В двадцатых годах он спокойно разъезжал по Европе с полуофициальными миссиями, ибо негласно считалось, что никто другой в Финляндии не имеет такого авторитета на международной арене. Маннергейм не занимал никакого государственного поста; в 1920 году он возглавил «Союз защиты детей имени генерала Маннергейма», задачей которого было проявлять заботу о физическом и нравственном здоровье подрастающего поколения и, в первую очередь, оберегать его от тлетворного воздействия идей социализма и коммунизма (так что никаких симпатий к Ленину, идеологическому врагу, у генерала явно не было).
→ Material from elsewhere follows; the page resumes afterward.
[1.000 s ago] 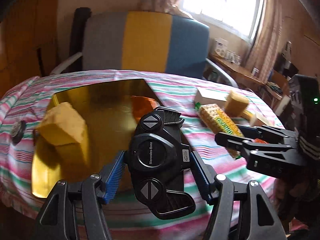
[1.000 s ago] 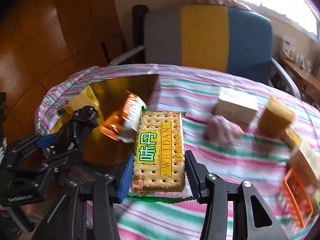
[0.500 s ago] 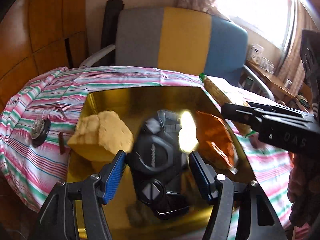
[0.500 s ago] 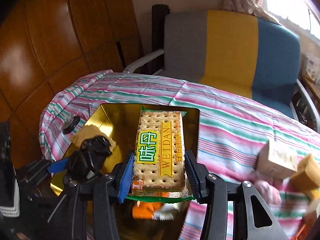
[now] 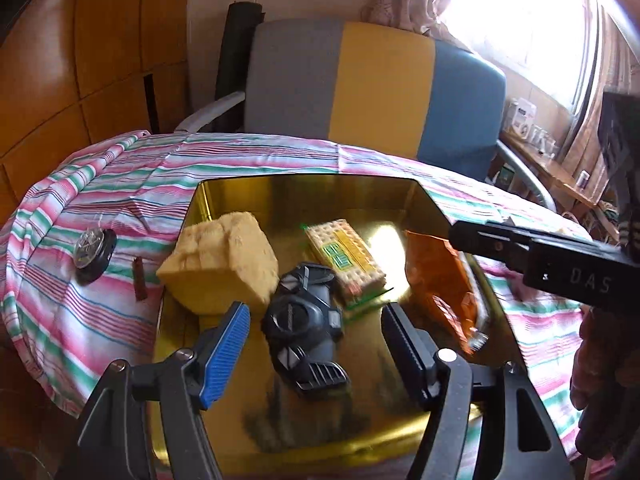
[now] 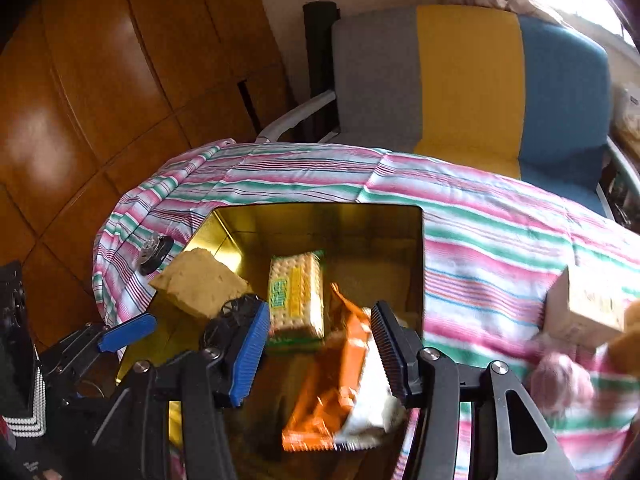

От народа Финляндии ему в признание заслуг преподнесли в дар фонд имени Маннергейма в несколько миллиардов марок (надо полагать, в полуразоренной Финляндии свирепствовала инфляция и на самом деле сумма не выглядела уж столь впечатляюще), проценты с которых он имел право расходовать на собственные нужды. В 1922 году его избрали председателем общества Красного Креста Финляндии, и Маннергейм колесил по Европе, изучая опыт работы родственных организаций. Он вновь встретился в Лондоне с Тамарой Карсавиной, покинувшей Россию в 1918 году, но это была уже не та хорошенькая молоденькая танцовщица, робевшая в его присутствии. Карсавина приобрела мировую славу, стала женой английского дипломата Генри Брюса и совершенно равнодушно восприняла комплименты бывшего поклонника.